**Work to complete**
Beginning with the first line of the data below, reproduce every line unchanged, ending with the line that holds "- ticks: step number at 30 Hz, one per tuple".

**Dataset section**
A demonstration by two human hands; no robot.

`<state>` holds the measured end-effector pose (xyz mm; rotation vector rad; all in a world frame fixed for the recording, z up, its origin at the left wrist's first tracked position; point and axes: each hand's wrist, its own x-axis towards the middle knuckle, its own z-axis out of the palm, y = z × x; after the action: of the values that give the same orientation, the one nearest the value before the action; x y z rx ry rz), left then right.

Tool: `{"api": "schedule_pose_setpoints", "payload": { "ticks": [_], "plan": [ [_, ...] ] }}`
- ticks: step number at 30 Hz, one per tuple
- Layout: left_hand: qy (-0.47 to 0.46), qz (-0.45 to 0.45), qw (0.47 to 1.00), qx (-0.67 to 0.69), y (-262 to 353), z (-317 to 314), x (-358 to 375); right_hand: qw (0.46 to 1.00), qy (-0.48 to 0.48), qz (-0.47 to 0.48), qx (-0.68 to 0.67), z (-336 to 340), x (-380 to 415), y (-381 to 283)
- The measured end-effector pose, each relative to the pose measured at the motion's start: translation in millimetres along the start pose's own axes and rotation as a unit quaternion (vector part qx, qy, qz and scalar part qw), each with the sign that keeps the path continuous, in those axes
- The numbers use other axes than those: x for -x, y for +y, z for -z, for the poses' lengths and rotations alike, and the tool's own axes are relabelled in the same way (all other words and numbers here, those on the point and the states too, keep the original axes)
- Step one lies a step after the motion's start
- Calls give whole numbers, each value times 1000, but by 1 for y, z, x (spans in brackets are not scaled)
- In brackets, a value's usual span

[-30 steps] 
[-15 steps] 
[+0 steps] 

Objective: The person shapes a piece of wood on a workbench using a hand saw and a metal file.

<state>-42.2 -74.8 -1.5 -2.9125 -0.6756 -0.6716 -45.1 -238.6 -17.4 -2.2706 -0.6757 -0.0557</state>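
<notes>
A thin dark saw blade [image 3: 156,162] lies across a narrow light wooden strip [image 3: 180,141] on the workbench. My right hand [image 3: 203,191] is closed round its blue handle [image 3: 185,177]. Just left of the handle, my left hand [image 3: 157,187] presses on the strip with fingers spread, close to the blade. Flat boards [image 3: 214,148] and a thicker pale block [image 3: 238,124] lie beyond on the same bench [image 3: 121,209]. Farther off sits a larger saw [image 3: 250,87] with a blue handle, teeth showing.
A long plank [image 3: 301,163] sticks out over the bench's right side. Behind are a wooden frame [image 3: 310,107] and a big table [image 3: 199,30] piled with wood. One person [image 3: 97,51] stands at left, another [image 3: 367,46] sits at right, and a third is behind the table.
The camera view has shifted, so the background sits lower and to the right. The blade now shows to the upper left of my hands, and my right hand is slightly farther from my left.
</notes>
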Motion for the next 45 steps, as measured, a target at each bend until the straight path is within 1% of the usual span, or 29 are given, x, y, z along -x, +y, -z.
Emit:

**Output of the task**
A demonstration by two human hands; no robot.

`<state>` holds the measured end-effector pose (xyz mm; rotation vector rad; all in a world frame fixed for the recording, z up, its origin at the left wrist's first tracked position; point and axes: each hand's wrist, its own x-axis towards the middle knuckle, its own z-axis out of the palm, y = z × x; after the action: of the values that give the same orientation, the one nearest the value before the action; x y z rx ry rz), left then right.

Tool: `{"api": "schedule_pose_setpoints", "payload": { "ticks": [_], "plan": [ [_, ...] ] }}`
- ticks: step number at 30 Hz, one per tuple

The work on this exercise is done.